Sylvia puzzled all day on his words. Had she not heard of a Carroll in ophthalmic surgery, possibly quoted by some senior in St. Augustine’s? Had not this Carroll specialized, made a name for himself? It could all tie up.
Finding the office empty that evening, Sylvia discovered the Lancet file and burrowed deep. Eventually she found what she was seeking in an old journal. It was an article headed, “New Steps in Ophthalmology,” and it went on to describe the methods used by one David George Carroll who was successfully specializing in Harley Street.
Surely there couldn’t be two David George Carrolls in the same generation of surgeons? Further down the file Sylvia found an even more informative paragraph. This started:
We regret to hear of the accident occurring to Dr. David George Carroll, M.D., F.R.C.S., F.B.O.A., the rising young ophthalmologist and surgeon who severed a ligament in his hand. It may well be that a promising career will be cut short. We wish Dr. Carroll...
Sylvia raised her eyes to see the superintendent angrily regarding her from the doorway.
“Dr. Phillips, dinner has been waiting for some time.”
“I’m sorry, sir.” She tried jauntiness to cover her natural confusion. “I get so little time to catch up on my reading nowadays.”
"Reading, or—prying?” he shot at h
er, placing the copies of the Lancet back in the file.
“Both, if you like.
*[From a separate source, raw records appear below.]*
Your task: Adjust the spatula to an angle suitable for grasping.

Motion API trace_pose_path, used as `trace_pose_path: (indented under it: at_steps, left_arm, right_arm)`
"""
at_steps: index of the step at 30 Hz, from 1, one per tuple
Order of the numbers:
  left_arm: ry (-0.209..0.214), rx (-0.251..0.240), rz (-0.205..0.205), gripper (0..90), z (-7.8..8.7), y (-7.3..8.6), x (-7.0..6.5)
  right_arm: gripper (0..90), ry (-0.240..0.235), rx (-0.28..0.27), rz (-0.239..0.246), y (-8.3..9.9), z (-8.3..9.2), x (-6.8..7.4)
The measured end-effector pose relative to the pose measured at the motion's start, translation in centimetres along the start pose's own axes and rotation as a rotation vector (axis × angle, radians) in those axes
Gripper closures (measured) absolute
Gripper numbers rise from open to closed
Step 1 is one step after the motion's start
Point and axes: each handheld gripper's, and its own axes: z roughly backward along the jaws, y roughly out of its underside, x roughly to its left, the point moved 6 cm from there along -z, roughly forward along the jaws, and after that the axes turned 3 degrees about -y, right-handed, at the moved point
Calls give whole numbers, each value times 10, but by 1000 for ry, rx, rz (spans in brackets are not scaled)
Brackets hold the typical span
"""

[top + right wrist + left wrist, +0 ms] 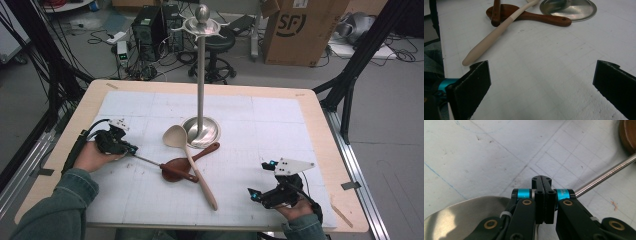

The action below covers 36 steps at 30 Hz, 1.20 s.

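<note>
Ladle [150,161] with the steel shaft was pinched right at its metal end by your left gripper [131,149], jaws squeezed tight on it at the left of the white mat [280,130]. Its dark wood grip lay across the brown wooden spoon [176,167], and the pale wooden spoon [192,162] crossed over that pile, so it was kinda tangled. Just behind sat the hanging stand [201,75]. Your right gripper [262,181] was well apart near the front edge, jaws wide, holding nothing.
</note>
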Motion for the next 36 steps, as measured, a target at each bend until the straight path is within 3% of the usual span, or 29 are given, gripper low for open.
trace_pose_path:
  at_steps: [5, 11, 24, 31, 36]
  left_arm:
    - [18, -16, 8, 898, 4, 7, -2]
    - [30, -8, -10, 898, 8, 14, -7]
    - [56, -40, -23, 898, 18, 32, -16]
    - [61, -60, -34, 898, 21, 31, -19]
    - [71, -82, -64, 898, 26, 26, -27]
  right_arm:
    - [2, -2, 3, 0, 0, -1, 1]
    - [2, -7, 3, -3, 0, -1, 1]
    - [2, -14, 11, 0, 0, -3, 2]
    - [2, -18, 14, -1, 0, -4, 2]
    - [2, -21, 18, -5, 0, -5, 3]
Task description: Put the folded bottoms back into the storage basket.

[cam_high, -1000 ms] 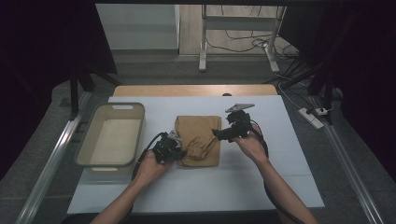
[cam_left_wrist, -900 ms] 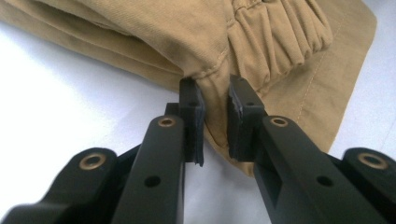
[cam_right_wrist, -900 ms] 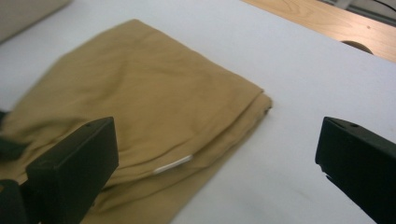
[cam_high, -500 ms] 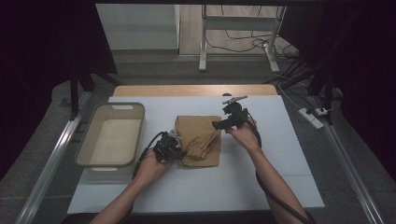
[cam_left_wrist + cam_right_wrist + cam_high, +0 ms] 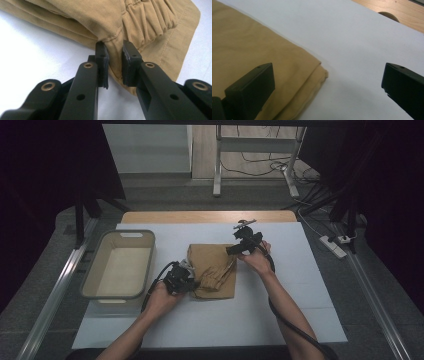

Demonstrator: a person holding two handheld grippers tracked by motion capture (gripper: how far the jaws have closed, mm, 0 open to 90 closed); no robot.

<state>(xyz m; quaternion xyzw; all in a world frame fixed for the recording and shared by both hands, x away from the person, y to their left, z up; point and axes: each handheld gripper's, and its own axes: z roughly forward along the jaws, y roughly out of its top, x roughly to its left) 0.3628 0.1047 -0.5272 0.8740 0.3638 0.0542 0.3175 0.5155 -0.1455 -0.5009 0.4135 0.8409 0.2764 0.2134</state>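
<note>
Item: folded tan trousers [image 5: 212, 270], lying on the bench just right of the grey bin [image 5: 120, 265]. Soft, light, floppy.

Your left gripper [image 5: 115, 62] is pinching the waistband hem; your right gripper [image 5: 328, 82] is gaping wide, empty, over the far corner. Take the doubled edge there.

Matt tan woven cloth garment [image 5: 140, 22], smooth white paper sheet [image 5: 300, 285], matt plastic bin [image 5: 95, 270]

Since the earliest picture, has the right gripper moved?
Yes. The right gripper has shifted toward the table's far edge over the folded tan garment's far corner.
</note>
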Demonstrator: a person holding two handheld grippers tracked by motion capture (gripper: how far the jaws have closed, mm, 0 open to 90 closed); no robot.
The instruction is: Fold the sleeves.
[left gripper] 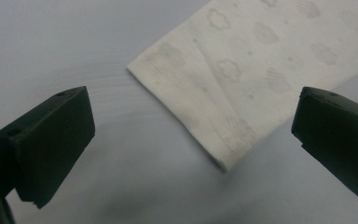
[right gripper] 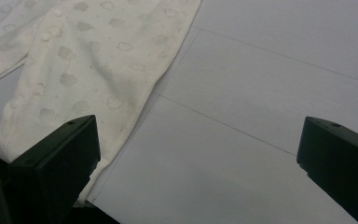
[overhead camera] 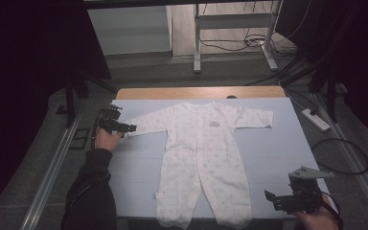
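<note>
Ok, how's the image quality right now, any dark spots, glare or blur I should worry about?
High view: room edges fall into deep shadow, but the white baby suit on the pale table cover is evenly lit, no glare. Left gripper view: sleeve cuff sharp, near tongs soft. Right gripper view: suit's leg slightly soft, faint shadow on the cover.

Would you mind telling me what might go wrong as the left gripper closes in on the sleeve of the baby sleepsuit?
1. The left gripper is open around the sleeve cuff, which lies flat on the pale mat; the jaws may pinch the mat or slide the sleeve.
2. The sleepsuit feet reach the table's near edge, close to the right gripper; a pull could drag them off.
</note>
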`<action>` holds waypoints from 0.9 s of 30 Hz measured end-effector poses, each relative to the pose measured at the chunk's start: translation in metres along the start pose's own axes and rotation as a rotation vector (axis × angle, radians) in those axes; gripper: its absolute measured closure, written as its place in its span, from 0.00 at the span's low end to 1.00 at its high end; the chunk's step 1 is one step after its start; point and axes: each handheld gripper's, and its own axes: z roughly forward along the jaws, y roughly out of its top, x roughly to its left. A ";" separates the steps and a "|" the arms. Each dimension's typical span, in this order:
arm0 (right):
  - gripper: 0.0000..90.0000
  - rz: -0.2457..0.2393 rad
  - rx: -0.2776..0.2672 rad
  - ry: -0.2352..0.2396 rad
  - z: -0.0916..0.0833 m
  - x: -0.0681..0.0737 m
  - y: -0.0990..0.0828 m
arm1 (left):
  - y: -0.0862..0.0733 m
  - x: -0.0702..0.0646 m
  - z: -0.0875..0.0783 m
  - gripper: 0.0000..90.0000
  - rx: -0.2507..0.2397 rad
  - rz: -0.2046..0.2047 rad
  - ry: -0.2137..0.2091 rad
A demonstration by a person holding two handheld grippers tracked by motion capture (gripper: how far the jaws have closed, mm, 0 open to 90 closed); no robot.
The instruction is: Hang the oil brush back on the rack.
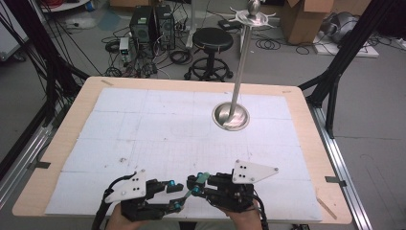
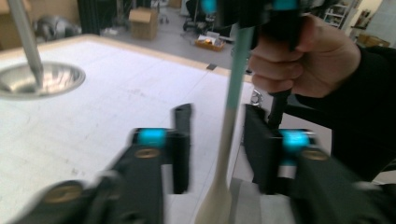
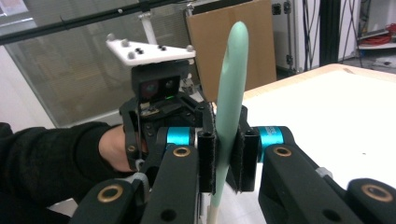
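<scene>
Mint-green and cream, the spatula [image 3: 229,84] stood clamped between the pads of your right gripper [image 3: 227,158], its green end rising above the jaws. Your left gripper [image 2: 215,149] had just let its jaws spread; the cream handle [image 2: 225,140] ran between them with a gap on either side. Both grippers met at the near edge of the white mat [image 1: 143,124], well apart from the steel stand [image 1: 231,116].

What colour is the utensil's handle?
Mint green handle, fading to cream; clearest in the right gripper view.
</scene>
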 end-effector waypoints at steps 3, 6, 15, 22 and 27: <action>0.92 -0.004 0.015 0.008 -0.001 -0.001 0.000 | 0.001 0.003 -0.004 0.52 -0.003 -0.006 -0.031; 0.92 -0.009 0.024 0.030 0.001 -0.001 0.001 | 0.001 0.004 -0.004 0.49 0.001 -0.021 -0.065; 0.92 -0.046 0.048 0.152 0.006 0.004 0.005 | -0.002 -0.004 0.009 0.55 0.058 -0.030 -0.208; 0.91 -0.046 0.047 0.210 0.007 0.004 0.006 | -0.003 -0.007 0.011 0.79 0.056 -0.001 -0.237; 0.92 -0.047 0.046 0.220 0.006 0.004 0.007 | -0.004 -0.009 0.009 0.92 0.044 0.032 -0.220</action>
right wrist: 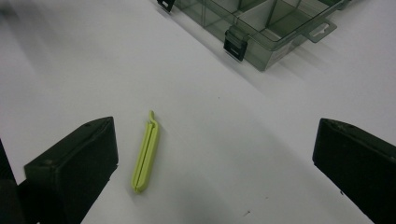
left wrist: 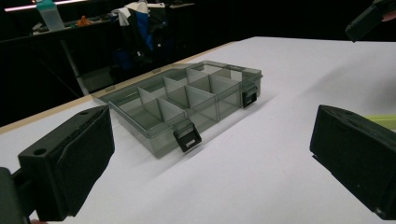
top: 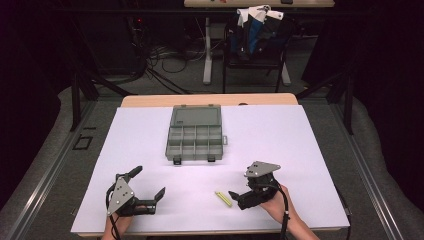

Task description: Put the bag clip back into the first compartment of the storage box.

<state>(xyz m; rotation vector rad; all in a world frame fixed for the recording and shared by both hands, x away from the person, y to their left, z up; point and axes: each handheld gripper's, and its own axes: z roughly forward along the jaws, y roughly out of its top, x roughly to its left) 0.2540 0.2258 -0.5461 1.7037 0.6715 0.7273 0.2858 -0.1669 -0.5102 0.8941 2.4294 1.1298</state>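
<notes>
A slim lime-green plastic bag clip [right wrist: 145, 151] lies flat on the smooth white table surface [top: 300, 140], closed along its length, with a small curled tab at one end. In the high view the clip [top: 223, 198] sits near the front edge of the table, just beside the right gripper [top: 239, 196] and apart from it. In the right gripper view the clip lies between that gripper's two black jaws, closer to the jaw at the left of the picture and not touching it. The right gripper [right wrist: 215, 172] stands wide open and empty; its jaws are blocky, matte black, with soft-looking pads. A grey three-cornered plate tops it.

The left gripper [top: 150, 182] is held low over the front left of the table, also spread wide with nothing between its jaws, and well apart from the clip. Its own view [left wrist: 210, 154] looks across bare white surface towards the organiser box.

The compartment organiser box [top: 195, 135] is translucent smoky-grey hard plastic, rectangular, its lid opened back flat, its tray split by thin dividers into small square cells. Two black latches [left wrist: 187, 136] sit on its front wall and a hang tab juts from one side. No readable writing shows on it.

Open white surface lies all round the box and between both grippers. A pale wooden table edge [top: 210, 99] shows behind the white sheet.
</notes>
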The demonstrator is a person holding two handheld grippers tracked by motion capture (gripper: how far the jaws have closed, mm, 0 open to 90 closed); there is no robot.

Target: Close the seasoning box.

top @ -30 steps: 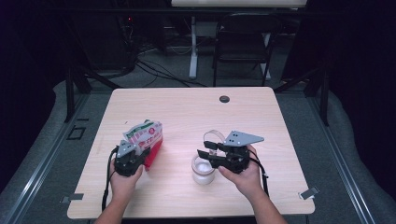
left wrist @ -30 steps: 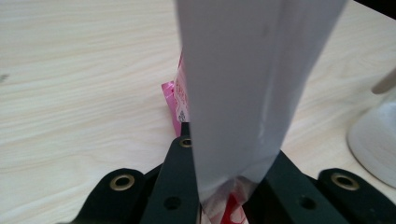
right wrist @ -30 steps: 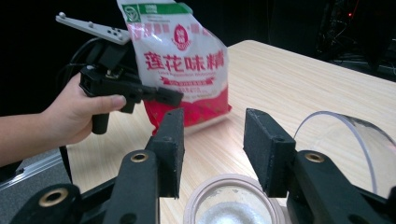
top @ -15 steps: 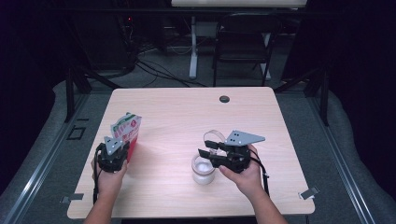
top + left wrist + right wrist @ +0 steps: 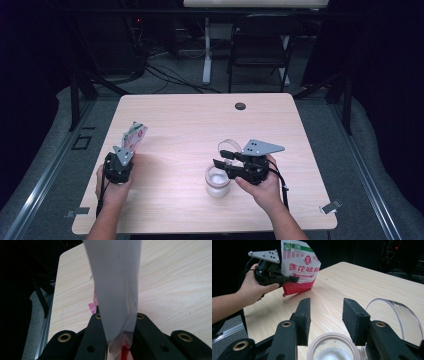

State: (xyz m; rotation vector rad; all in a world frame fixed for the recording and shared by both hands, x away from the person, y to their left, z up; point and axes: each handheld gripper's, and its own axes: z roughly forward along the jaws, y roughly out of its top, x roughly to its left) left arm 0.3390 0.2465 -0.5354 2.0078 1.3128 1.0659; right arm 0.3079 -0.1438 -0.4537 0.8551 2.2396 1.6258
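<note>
A white pouch [image 5: 135, 136] with red and green print stands tilted up near the table's left edge, with my left gripper [image 5: 127, 151] shut on its lower end. In the left gripper view the pouch [image 5: 115, 277] rises out of the closed left gripper [image 5: 117, 325]. The right gripper view shows the pouch [image 5: 299, 262] and that left gripper [image 5: 287, 278] farther off. A round jar [image 5: 218, 182] of white powder stands front centre with its clear lid [image 5: 227, 145] flipped up. My right gripper [image 5: 220, 164] hovers open over the jar [image 5: 333, 347], jaws apart above the rim, nothing between its pads [image 5: 305, 315].
The wooden table [image 5: 200, 125] has a small black round cap [image 5: 240, 106] near its far edge. A dark folding chair [image 5: 265, 40] and cables stand behind the table. The table's left edge lies close to my left hand.
My left hand has carried the pouch leftward, away from the jar and toward the table's left edge. The right gripper and the jar have kept still.
</note>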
You must admit it’s a bit of a strain knowing only half a tale.”
“Wasn’t it curiosity that killed the cat?” he asked her, as they left the hospital side by side for the bungalow.
“Maybe,” she retorted. “But what on earth was the cat curious about?”
She saw he was smiling as they entered the lighted room, driving Gideon into a frenzy of activity.
“Well,” he asked, as the minestrone soup was set before them. “What else do you want to know?”
She decided to take him up on this.
“My interest is mainly professional,” she told him. “I understand you did not regain the full use of your right hand?”
He flexed his fingers somewhat ruefully and self consciously.
“No. I could have made a better job of it myself, I often think. But no repining. All my life I had been more or less ambidextrous. I could write with both hands, and so forth. I knew my ophthalmic work was out, but that was all I would admit. I worked, practiced, satisfied a hospital commission, and here I am. May we now close the inquest?”
“As you wish.” She ignored his bitterness. Had he not been probing an old wound for her benefit? “Before we quite finish with it may I very humbly ask something of you?”
“Fire away,” he invited.
“Please would you—teach me all you know about ophthalmic surgery? May I be your pupil? I—I think I have the right sort of touch...” She stopped, uncertain of his reception of the idea. Perhaps it was impertinent of her to suggest it. Was she not there to relieve the pressure of work on him? “I’m sorry,” she said quickly. “I get carried away about my job. Of course I can’t expect you to...”
He tut-tutted her into silence, picked up her right hand and regarded it wryly.
“Little hand,” he said caressingly, “if you have the courage and the skill, I’ll supply the knowledge.” He released it gently, and Sylvia thrilled at the tone of his voice, hardly knowing whether he was serious or not.